You can view metrics in the Dashboards, query them with TRQL, and export them to external services via telemetry exporters.
Import otel from @trigger.dev/sdk and use the standard OpenTelemetry Metrics API to create custom instruments.
Create instruments at module level (outside the task run function) so they are reused across runs:
import { task, logger, otel } from "@trigger.dev/sdk";
// Create a meter — instruments are created once at module level
const meter = otel.metrics.getMeter("my-app");
const itemsProcessed = meter.createCounter("items.processed", {
description: "Total number of items processed",
unit: "items",
});
const itemDuration = meter.createHistogram("item.duration", {
description: "Time spent processing each item",
unit: "ms",
});
const queueDepth = meter.createUpDownCounter("queue.depth", {
description: "Current queue depth",
unit: "items",
});
export const processQueue = task({
id: "process-queue",
run: async (payload: { items: string[] }) => {
queueDepth.add(payload.items.length);
for (const item of payload.items) {
const start = performance.now();
// ... process item ...
const elapsed = performance.now() - start;
itemsProcessed.add(1, { "item.type": "order" });
itemDuration.record(elapsed, { "item.type": "order" });
queueDepth.add(-1);
}
logger.info("Queue processed", { count: payload.items.length });
},
});| Instrument | Method | Use case |
|---|---|---|
| Counter | meter.createCounter() |
Monotonically increasing values (items processed, requests sent) |
| Histogram | meter.createHistogram() |
Distributions of values (durations, sizes) |
| UpDownCounter | meter.createUpDownCounter() |
Values that go up and down (queue depth, active connections) |
All instruments accept optional attributes when recording values. Attributes let you break down metrics by dimension (e.g., by item type, status, or region).

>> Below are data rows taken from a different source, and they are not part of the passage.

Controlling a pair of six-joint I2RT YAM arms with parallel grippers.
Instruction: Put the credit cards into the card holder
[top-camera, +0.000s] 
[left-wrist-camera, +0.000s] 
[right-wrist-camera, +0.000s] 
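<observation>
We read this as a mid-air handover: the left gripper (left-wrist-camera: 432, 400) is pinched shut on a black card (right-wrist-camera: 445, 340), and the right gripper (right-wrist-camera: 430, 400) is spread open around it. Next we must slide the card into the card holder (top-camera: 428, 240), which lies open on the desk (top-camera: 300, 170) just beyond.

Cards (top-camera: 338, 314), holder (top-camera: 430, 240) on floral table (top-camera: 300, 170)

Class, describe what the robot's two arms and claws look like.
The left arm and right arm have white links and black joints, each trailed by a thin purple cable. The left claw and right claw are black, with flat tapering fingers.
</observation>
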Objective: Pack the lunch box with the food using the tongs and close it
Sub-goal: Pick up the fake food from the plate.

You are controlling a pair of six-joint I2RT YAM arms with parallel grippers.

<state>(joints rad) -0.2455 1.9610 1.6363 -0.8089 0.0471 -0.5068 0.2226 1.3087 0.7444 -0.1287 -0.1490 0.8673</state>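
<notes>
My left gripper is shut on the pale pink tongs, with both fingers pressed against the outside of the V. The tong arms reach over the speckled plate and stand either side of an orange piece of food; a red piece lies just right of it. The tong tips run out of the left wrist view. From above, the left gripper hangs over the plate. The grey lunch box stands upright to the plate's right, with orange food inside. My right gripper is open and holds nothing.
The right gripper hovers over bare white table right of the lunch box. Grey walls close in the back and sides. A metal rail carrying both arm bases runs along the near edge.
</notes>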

Trigger.dev automatically collects the following metrics for deployed tasks. No configuration is needed. Requires SDK version 4.4.1 or later.
| Metric name | Type | Unit | Description |
|---|---|---|---|
process.cpu.utilization |
gauge | ratio | Process CPU usage (0-1) |
process.cpu.time |
counter | seconds | CPU time consumed |
process.memory.usage |
gauge | bytes | Process memory usage |
nodejs.event_loop.utilization |
gauge | ratio | Event loop utilization (0-1) |
nodejs.event_loop.delay.p95 |
gauge | seconds | Event loop delay p95 |
nodejs.event_loop.delay.max |
gauge | seconds | Event loop delay max |
nodejs.heap.used |
gauge | bytes | V8 heap used |
nodejs.heap.total |
gauge | bytes | V8 heap total |
All metrics (both automatic and custom) are tagged with run context so you can filter and group them:
run_id— the run that produced the metrictask_identifier— the task slugattempt_number— the attempt numbermachine_name— the machine preset (e.g.,small-1x)worker_version— the deployed worker versionenvironment_type—PRODUCTION,STAGING,DEVELOPMENT, orPREVIEW
Use TRQL to query metrics data. For example, to see average CPU utilization over time:
SELECT
timeBucket(),
avg(value) AS avg_cpu
FROM metrics
WHERE metric_name = 'process.cpu.utilization'
GROUP BY timeBucket
ORDER BY timeBucket
LIMIT 1000See the Query page for the full metrics table schema.
You can send metrics to external observability services (Axiom, Honeycomb, Datadog, etc.) by configuring telemetry exporters in your trigger.config.ts.